Très près de la fenêtre, une rousse aux yeux verts et aux taches de rousseur très envahissantes écoutait la mélodie jouée à l’extérieur. Elle se disait :

– D’où vient cette musique qui me rappelle mon enfance, très loin d’ici, dans les îles Shetland. Encore haut dans le ciel, le soleil couchant éclairait les toits. Un éclair de lumière reflété par une fenêtre d’en face se projeta sur le bras d’une femme en tenue dépouillée,  étendue sur un sofa, il mit en évidence l’éclat de son lourd bracelet d’apparence dorée. Une fille s’interrogea :

– Mais qu’est-ce qui brille, comme ça ? Ton collier, ta bague, ton bracelet, est-ce bien réel, ça brille trop pour être de vrais bijoux !

Oui, tout cela est-il bien réel ? pensait une Asiatique longiligne, venue de l’autre côté de la terre pour être libre. Car, dans son grand pays lointain, la règle des castes l’enfermait dans une misère sociale intolérable. Pourquoi tant d’interdits qui l’empêchaient de vivre hors de ces contraintes ancestrales. Alors, n’y tenant plus, elle s’embarqua nuitamment sur un cargo qui l’abandonna, quelques semaines plus tard, ici à Lisbonne. 

Malgré le soleil, ce lieu, ces gens, tout était gris, froid, terne ! Elle s’interrogeait :

Comment recréer les couleurs, des couleurs qui chantent dans le cœur, qui nous illuminent à l’intérieur ? Elle n’alla pas plus loin dans ses réflexions, car elle s’endormit, cherchant dans ses rêves une réponse à sa quête de liberté, pour elle, le synonyme du bonheur.
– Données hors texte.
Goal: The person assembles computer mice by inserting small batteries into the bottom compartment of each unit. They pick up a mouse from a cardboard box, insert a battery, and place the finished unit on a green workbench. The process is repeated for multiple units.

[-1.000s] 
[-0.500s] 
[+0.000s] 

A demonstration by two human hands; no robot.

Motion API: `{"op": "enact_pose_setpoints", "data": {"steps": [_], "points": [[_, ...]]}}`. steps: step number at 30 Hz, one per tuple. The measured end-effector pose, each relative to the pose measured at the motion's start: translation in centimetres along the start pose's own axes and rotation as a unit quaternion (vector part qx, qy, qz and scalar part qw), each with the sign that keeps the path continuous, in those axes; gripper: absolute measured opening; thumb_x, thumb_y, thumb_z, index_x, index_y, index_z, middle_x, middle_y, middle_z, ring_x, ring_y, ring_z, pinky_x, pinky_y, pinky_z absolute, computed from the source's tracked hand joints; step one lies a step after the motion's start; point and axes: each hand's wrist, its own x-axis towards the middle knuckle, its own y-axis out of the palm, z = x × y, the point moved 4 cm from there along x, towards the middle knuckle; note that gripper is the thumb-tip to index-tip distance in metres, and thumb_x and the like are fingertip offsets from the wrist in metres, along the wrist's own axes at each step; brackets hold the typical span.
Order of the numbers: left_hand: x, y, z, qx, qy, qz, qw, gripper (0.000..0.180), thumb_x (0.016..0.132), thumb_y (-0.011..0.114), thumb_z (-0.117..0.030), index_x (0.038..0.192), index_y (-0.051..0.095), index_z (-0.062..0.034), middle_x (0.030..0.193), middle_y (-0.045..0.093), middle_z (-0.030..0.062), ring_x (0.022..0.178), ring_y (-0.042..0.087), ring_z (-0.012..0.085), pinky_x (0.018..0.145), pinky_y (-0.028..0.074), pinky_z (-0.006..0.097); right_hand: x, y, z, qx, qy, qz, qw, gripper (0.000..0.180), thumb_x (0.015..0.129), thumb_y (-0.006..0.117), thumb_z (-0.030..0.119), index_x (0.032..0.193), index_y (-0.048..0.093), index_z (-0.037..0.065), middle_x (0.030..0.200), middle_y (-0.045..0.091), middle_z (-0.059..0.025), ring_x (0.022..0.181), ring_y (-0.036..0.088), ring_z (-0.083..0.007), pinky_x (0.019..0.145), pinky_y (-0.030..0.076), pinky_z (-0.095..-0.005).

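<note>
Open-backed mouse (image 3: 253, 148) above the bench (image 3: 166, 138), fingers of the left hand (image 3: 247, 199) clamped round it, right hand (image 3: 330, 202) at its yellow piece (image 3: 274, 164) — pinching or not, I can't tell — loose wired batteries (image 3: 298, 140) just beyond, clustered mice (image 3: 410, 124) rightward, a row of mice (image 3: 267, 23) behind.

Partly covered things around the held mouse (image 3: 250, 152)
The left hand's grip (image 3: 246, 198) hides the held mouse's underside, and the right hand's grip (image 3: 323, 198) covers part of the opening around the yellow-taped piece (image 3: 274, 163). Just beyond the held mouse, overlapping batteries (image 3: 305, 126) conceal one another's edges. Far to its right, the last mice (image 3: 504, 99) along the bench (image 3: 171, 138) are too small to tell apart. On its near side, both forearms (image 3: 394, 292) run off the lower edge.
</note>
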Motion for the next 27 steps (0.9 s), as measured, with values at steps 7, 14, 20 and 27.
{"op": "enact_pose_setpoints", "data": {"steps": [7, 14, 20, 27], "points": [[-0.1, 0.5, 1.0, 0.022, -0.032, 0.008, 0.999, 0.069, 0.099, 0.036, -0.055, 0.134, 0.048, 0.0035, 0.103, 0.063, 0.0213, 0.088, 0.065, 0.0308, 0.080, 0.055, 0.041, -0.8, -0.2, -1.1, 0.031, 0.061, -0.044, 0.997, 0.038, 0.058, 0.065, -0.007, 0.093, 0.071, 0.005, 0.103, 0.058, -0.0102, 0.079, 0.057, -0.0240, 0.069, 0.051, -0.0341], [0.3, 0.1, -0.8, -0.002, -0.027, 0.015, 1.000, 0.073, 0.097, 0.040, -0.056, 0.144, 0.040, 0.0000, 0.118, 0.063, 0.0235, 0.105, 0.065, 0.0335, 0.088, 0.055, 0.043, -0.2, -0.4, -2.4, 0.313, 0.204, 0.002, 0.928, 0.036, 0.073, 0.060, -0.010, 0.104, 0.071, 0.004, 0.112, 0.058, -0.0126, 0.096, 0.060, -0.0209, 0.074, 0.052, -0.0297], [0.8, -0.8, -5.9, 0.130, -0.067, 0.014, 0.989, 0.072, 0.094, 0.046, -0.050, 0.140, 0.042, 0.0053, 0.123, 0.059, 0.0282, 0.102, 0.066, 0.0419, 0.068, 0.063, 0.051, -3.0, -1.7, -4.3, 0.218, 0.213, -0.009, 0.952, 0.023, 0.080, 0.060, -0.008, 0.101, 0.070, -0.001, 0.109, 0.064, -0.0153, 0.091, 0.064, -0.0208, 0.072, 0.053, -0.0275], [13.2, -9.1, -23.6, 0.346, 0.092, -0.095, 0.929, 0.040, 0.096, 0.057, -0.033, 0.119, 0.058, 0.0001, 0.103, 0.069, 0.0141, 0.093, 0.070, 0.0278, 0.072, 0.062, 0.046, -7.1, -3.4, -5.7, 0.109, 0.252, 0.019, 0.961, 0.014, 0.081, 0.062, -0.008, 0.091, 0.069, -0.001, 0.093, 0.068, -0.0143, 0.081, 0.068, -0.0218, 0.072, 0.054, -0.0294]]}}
B – Chacun prend dans son texte « A « une bribe de phrase et la donne en tour de table. Nous récoltons ainsi :

    • La mélodie flottait dans l’air tiède du soir

    • Trotter à la queue leu-leu

    • La couleur de l’humanisme dans les cœurs

    • Dans mon bocal de mère

    • Sous les fenêtres d’une maison close

    • Les instruments de musique des wagons à l’arrêt

    • Les fados jaillissaient, nous emportant

    • Grouillant de petits rats

    • Siestes alanguies sous une couette

    • Il faisait jour, j’étais nu(e) sur les draps

Avec toutes ces bribes de phrases, il est demandé d’organiser un texte raccourci, c’est-à-dire sans trop de mots supplémentaires. Tout doit y être incorporé, dans votre ordre.

Marie-Christine a écrit :

Dans mon bocal de mère il faisait jour…

J’étais nue sur les draps, grouillant de petits rats…

Ils trottaient à la queuleuleu,

Sous  les fenêtres de la maison close…

Tout près des wagons à l’arrêt…

Sans humanisme dans les cœurs…

Pour des siestes alanguies, sous des couettes de couleur

Une mélodie flottait dans l’air tiède du soir….

Les fados jaillissaient des instruments de musique…..

Pour nous emporter….

et Sylviane :

Dans mon bocal de mère

grouillant de petits rats,

je les voyais trotter à la queue leu-leu.
La mélodie de la gare

flottait dans l’air tiède du soir

et les instruments de musique

des wagons à l’arrêt jouaient, jouaient.
Les fados jaillissaient,

nous emportant dans l’Alfama.

Et moi, dans mon bocal de mère,

j’avais recrée l’humanisme dans le cœur,

entre deux siestes alanguies sous la couette.

Il faisait jour,

j’étais maintenant nue sur les draps,

seule dans mon bocal de mère

sous les fenêtres de la maison close.